Extending ML training data window #12763

andrewm4894 · 2022-04-26T10:48:45Z

andrewm4894
Apr 26, 2022

@vkalintiris here is my idea for one reasonable way to extend the training window for the ML.

Introduce a new param called trained models expire after which is the number of seconds after a model is trained during which it is eligible for use in prediction. Once it is "older than" trained models expire after it's no longer considered valid for use in prediction.

So, a config like this:

[ml]
	enabled = yes
	maximum num samples to train = 14400
	minimum num samples to train = 3600
	train every = 3600
	trained models expire after = 86400

Would mean that each trained model gets used in predictions up to 24 hours after it's been trained. So, the idea here is that at prediction time you now are using a set of trained models, each of which produces a 1 or 0 and they majority vote to decide is anomaly bit should be set to 1 or 0. The idea here is that at prediction time you are now using models trained over the last 24 hours and if enough of them say the latest feature vector is anomalous then that's basically saying - this data looks stranger than anything I have learned about in the last 24 hours.

So, our current default config is almost just a special case like:

[ml]
	enabled = yes
	maximum num samples to train = 14400
	minimum num samples to train = 3600
	train every = 3600
	trained models expire after = 3600

Where, in above config, models expire every train every and so you only ever use most recent one at prediction.

One thing I'm less sure on is that assuming my original config above, at prediction time you could now have, for each metric, assuming it trains a model each hour for the preceding 4 hours, maybe 24 or 25 trained models, each of which spans a moving 4 hour window. But in reality, we would just need to pick some subset of the 6 trained models from this set of ~24 that best span the full trained models expire after window. For example, if you just picked the most recent 6 models then you would not be reaching far enough back to the initial trained models.
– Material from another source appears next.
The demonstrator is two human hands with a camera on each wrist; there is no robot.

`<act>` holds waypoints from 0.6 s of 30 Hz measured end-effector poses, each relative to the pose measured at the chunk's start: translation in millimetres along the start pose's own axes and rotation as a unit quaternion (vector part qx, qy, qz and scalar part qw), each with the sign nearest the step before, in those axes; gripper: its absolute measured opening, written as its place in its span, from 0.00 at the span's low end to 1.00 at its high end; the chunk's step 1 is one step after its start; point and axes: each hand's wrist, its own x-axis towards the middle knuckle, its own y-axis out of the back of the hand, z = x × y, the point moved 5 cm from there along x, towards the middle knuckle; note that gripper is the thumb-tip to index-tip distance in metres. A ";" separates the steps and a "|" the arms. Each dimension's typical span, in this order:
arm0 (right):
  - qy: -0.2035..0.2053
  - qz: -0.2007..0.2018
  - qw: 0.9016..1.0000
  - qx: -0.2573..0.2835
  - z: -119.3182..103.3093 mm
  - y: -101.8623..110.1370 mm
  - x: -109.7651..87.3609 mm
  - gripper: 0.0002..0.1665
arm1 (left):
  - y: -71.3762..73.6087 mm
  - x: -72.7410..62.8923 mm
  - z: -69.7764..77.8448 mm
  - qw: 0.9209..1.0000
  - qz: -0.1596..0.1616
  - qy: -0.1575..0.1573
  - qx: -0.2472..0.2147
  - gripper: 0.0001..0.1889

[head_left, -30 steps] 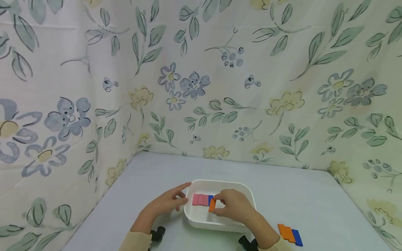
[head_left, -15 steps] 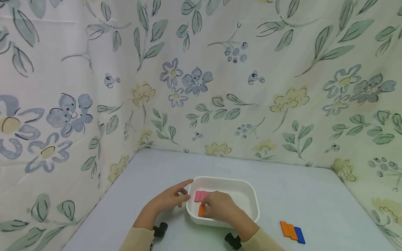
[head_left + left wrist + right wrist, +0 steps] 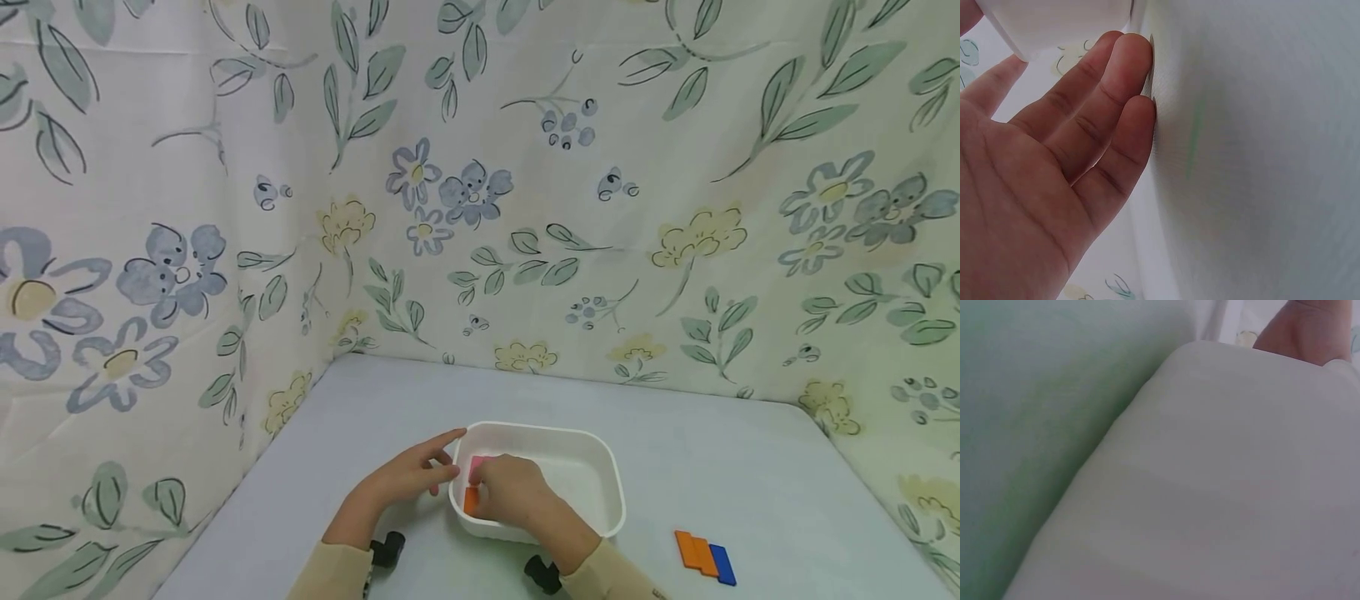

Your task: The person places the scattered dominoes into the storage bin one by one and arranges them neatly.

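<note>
My right hand reaches into a white plastic tray and pinches a small flat orange tile low in its near left part. Just beyond the fingers, a pink tile lies on the tray floor; my hand covers whatever lies beside it. At the tray's left end is my left hand, thumb and index finger touching the rim from outside. In the left wrist view its fingers are loosely extended, the lower ones down at the tabletop. The tray's outer wall fills most of the right wrist view.
Right of the tray, two orange tiles and one blue tile lie side by side on the white table. A floral curtain rises behind the table and along its left side. Both wrists carry small black cameras.
My right hand has moved left and down with the orange tile, from beside the blue tile to near the tray's left end. The left hand stays at the rim; the view has shifted slightly.
</note>
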 end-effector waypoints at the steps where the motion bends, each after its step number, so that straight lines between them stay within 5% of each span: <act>1: -0.001 0.004 1.000 0.005 0.1 0.2 -0.3 0.12 | 0.0 0.3 -0.7 1.000 0.000 0.001 0.001 0.32; 18: -0.011 0.024 0.998 0.051 8.0 11.1 -15.6 0.12 | -1.0 2.2 -1.3 1.000 0.000 0.006 0.007 0.32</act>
So, we'd need to figure out how to best pick the models from the set of all trained models (assuming we can't just use them all, if we could then could just maybe do that). I think what we would want would be the set of trained models with as little overlap between them as possible to make sure we are picking the models that best "cover" the trained models expire after period. Unsure how easy or not implementing something like that would be.

Mainly I like the idea of a user just having to think about deciding how long to keep models alive for, and in that way then extend the training window (indirectly via saved models) that's used for prediction time. It's just the internal complexity of how to efficiently pick the best set of models that cover the trained models expire after window with as little waste as possible that i'm still not 100% clear on.
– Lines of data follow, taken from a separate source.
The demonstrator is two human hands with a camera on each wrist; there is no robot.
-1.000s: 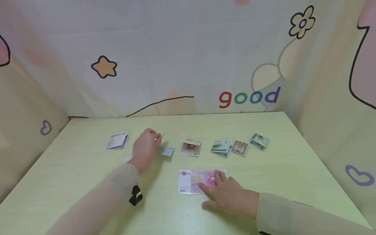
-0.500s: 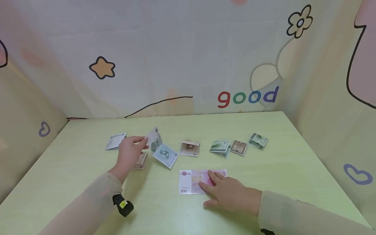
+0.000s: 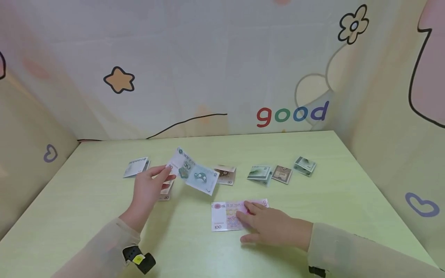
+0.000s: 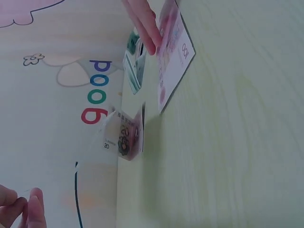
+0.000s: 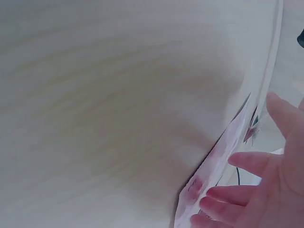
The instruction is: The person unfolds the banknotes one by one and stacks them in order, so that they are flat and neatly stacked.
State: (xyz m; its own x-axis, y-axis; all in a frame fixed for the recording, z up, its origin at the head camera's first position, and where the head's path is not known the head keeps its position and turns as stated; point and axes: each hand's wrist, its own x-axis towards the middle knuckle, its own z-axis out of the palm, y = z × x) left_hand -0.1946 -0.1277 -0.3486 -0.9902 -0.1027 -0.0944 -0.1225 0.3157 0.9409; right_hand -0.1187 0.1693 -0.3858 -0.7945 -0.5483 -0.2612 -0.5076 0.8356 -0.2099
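Observation:
My left hand (image 3: 148,191) pinches one end of a pale green banknote (image 3: 199,177) between thumb and fingers. The note is raised over the table, spread out with a crease across its middle. Only the fingertips of the left hand (image 4: 28,209) show in the left wrist view. On the table in front lies a pink 100 banknote (image 3: 222,217), flat and unfolded. Straight, spread fingers of my right hand (image 3: 276,228) rest on its right half and cover part of it. In the right wrist view, the right hand (image 5: 266,185) stretches beside the pink note's edge.
A folded brown 20 note (image 3: 226,177) stands partly behind the raised one. Another folded 20 note (image 3: 166,193) is by the left hand, with a pale folded note (image 3: 136,167) farther left. Right of centre are folded green notes (image 3: 260,173) and a brown note (image 3: 282,174).
My left hand has lifted the pale green note off the table and drawn it left. The note has gone from folded to spread out. My right hand stays on the pink note.

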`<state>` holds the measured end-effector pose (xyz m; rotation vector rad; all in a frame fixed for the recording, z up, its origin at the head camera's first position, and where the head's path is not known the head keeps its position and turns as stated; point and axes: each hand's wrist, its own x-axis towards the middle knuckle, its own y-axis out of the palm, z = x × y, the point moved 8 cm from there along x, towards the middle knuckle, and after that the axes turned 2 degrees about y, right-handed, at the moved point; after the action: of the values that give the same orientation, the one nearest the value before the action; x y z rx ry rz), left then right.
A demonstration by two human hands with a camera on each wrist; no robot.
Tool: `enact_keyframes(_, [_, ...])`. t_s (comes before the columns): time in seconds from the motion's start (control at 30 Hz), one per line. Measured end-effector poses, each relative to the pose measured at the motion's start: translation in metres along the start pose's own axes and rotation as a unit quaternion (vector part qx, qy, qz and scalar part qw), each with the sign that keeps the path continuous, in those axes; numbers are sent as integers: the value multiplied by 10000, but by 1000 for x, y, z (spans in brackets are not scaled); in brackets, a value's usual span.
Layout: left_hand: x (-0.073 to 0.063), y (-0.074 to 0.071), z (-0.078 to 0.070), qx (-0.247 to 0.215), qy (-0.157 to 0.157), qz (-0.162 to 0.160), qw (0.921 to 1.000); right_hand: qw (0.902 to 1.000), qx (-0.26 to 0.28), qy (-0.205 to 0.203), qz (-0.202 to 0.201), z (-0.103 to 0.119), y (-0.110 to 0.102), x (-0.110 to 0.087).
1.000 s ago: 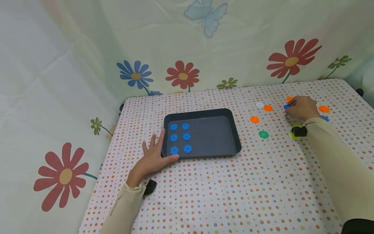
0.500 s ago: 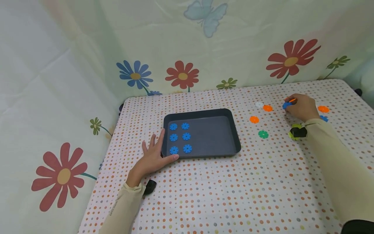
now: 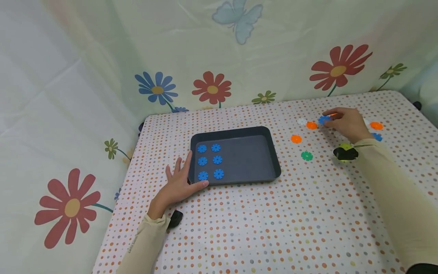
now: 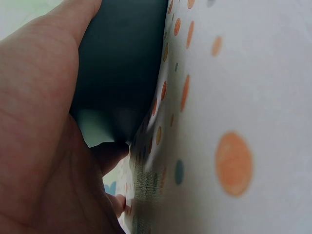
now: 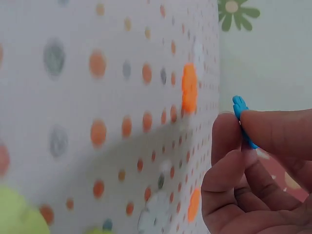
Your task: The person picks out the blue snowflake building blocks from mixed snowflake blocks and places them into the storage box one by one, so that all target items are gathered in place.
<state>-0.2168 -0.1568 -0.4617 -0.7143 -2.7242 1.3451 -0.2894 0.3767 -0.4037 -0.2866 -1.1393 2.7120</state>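
A dark grey rectangular tray (image 3: 246, 160) lies on the dotted cloth, with several blue notched discs (image 3: 217, 160) in two columns on its left side. My left hand (image 3: 176, 187) rests against the tray's near left corner, thumb along the front edge and fingers spread along the left side. In the left wrist view the hand (image 4: 39, 122) touches the tray's dark outer wall (image 4: 122, 53). Over the cloth at the right, my right hand (image 3: 349, 122) pinches a blue notched disc (image 3: 324, 120) between thumb and fingers. The right wrist view shows this disc (image 5: 237, 105) edge-on, off the cloth.
Loose discs lie around the right hand: a green disc (image 3: 307, 156), orange discs (image 3: 296, 139), a white disc (image 3: 302, 121) and another blue disc (image 3: 376, 137). A yellow-green disc (image 3: 345, 146) is partly hidden by the wrist camera (image 3: 345, 153). A flowered curtain (image 3: 267, 64) hangs behind the table.
My right hand has lifted the blue disc from the cloth and moved left with it, uncovering a white disc behind the hand. The left hand stays at the tray.
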Motion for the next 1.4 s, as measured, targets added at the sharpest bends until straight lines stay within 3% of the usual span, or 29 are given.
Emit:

vkalintiris · 2022-04-26T10:59:52Z

vkalintiris
Apr 26, 2022
Collaborator

Thanks @andrewm4894 for the detailed explanation.

So, the idea here is that at prediction time you now are using a set of trained models, each of which produces a 1 or 0 and they majority vote to decide is anomaly bit should be set to 1 or 0

Let's say we have the following models:

M(h - 4), M(h - 8), M(h - 12), M(h - 16), M(h - 20), M(h - 24).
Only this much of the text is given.